Having chaired a support group for more than 20 years in Florida, the land of seniors and thus the land of visual impairment, I see an interesting story.
From my own observation at my meetings, where I often invite presenters, such as Magnifying America, Enhanced Vision, Optelec, Freedom Scientific, Magnifeye, OrCam, eSight, I see surprisingly little buying.
There is interest, of course, as some of these new devices now are portable and can read to you, along with other delightful add-ons and gadgets to allow us to function as independently as possible.
I know that I couldn’t function without one such device and I have four: one in my office, one in my bedroom and another on my patio, plus a “mini” that I carry with me.
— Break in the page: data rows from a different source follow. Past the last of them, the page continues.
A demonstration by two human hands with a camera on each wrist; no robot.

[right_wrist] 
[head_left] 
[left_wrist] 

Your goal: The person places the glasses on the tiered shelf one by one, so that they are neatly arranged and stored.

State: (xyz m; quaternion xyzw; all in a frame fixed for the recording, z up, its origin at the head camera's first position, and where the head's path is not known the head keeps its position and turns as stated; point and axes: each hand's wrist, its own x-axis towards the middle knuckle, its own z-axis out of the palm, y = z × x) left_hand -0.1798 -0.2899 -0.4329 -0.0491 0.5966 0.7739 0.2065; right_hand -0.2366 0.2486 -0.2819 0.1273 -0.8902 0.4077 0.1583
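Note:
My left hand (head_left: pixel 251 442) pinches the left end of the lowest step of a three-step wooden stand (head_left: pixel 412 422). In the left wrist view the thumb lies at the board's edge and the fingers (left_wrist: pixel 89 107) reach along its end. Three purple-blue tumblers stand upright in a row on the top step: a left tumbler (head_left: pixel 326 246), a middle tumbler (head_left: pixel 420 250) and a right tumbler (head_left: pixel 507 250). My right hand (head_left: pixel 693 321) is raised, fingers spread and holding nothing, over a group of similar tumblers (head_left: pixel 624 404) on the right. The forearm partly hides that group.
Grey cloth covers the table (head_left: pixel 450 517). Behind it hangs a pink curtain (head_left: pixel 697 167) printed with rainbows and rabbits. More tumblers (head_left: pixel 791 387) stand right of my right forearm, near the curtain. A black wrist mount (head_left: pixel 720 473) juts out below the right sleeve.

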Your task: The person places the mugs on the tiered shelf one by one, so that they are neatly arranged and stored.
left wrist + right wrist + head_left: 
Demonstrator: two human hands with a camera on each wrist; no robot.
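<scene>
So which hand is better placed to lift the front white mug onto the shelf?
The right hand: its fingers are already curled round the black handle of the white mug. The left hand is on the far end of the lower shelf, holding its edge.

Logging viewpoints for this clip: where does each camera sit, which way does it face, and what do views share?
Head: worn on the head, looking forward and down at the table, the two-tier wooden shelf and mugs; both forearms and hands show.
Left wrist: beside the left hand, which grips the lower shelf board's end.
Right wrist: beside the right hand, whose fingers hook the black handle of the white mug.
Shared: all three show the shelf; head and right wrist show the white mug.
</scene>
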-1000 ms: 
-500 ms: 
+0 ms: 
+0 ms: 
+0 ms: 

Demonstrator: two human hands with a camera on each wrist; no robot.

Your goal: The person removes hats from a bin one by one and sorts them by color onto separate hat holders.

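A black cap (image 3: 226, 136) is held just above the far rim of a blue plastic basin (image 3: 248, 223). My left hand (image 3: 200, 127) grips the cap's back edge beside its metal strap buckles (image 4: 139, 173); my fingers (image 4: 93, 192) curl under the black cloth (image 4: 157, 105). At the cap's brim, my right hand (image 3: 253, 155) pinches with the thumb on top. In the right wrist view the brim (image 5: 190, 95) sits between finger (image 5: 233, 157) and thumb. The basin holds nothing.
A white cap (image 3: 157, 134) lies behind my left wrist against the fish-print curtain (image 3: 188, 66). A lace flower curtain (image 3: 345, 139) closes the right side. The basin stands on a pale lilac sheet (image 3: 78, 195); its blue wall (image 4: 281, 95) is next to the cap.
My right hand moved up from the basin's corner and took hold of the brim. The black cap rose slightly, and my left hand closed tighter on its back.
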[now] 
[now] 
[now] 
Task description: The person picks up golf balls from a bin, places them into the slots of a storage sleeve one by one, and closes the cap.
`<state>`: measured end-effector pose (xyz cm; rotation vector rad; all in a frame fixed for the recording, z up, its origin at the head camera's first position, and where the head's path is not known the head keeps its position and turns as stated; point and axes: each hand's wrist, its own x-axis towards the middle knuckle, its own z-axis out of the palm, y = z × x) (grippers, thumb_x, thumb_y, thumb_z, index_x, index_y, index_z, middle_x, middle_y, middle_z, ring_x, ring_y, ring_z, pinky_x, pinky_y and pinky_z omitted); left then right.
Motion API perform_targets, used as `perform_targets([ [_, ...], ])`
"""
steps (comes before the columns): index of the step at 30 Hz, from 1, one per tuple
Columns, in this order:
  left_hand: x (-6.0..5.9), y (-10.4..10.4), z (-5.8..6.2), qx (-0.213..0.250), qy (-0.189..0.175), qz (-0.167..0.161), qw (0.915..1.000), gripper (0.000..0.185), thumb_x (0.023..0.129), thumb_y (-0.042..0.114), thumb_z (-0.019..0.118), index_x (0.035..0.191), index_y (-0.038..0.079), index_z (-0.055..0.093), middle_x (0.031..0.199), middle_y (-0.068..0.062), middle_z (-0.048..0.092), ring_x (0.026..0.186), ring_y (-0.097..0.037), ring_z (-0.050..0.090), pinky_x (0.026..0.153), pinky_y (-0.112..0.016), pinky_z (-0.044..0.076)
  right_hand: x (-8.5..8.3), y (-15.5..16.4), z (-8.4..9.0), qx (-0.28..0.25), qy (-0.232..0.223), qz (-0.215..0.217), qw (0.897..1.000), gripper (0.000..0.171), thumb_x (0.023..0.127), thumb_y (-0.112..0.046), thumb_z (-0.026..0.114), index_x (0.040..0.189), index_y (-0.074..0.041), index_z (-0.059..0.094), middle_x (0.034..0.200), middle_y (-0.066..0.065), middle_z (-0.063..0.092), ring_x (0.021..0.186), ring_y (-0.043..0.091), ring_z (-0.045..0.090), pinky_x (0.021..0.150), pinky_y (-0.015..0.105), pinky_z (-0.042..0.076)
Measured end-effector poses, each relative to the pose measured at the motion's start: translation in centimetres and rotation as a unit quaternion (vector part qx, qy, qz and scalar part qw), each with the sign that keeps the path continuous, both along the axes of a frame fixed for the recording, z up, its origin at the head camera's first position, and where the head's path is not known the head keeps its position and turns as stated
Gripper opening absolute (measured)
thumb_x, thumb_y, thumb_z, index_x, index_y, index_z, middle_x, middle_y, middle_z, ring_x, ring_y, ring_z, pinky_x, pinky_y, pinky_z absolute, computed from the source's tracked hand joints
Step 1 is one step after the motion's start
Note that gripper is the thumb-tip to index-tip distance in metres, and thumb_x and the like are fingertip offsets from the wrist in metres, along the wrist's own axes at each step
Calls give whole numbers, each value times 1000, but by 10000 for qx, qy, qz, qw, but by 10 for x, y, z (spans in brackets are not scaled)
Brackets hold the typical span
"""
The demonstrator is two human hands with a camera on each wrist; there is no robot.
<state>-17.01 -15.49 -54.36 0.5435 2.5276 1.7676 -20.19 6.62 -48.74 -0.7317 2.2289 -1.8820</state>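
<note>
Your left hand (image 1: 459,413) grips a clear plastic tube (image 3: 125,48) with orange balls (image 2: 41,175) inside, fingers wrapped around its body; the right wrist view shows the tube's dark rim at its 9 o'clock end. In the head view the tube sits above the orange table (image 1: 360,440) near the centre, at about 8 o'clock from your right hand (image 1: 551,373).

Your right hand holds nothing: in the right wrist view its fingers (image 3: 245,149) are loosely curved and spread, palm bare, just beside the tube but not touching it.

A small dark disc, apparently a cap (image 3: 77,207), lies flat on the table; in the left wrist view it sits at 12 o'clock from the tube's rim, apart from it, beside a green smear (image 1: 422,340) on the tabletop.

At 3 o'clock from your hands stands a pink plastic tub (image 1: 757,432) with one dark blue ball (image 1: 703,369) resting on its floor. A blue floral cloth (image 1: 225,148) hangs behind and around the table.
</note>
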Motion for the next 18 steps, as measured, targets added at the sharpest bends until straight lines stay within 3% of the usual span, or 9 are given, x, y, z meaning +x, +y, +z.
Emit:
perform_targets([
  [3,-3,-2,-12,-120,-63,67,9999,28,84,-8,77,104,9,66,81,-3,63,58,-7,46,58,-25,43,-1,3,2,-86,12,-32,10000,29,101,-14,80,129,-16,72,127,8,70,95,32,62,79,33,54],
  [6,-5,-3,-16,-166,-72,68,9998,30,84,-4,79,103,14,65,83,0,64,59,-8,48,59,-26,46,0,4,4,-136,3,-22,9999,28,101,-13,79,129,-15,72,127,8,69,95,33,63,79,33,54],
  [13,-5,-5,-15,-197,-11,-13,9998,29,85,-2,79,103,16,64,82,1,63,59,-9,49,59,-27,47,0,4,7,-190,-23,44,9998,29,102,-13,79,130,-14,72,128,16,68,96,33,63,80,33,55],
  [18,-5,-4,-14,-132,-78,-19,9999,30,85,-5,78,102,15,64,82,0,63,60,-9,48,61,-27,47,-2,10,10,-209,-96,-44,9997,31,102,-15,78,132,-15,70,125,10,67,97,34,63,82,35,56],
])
These must-have devices of mine are video magnifiers, also known as CCTVs.
I’m legally blind: 20/400 in my left eye and 20/300 in my right. I have lectured on the advantages of adaptive devices, iPhones, as well as others that have been developed over the years, and I would love to know what keeps some people holding back.
I had a member recently call me asking where he could get a large-number flip phone. I said, “Get a smartphone. You don’t have to look for numbers, you just have to program the phone and then ask them to call that person.” Then I added, “Even if that person is not on your contact list, you tell the phone the number you need.”
I don’t think a day goes by that I’m not on my computer. I wake up to search my email and close down at night, seeing what else came in. I do research, catch up on the news of the day and visit my friends and family as well as the stock market.
The doctor tells us our hearing is bad and we run to buy a hearing aid for an average price of $3,000. We run to the eye doctor, retina specialist, or low vision optometrist, and fit new glasses, yet don’t run to buy a CCTV. We ask others to read our mail, may not be able to read a newspaper or magazine or book, yet hesitate to get an electronic magnifier to open up the world.
One thing I picked up on while lecturing on “Low Vision Rehabilitation” really opened my eyes. A lady in the front row said, “Why should I bother? I’m 95 years old.” I came back with, “What are you waiting for?”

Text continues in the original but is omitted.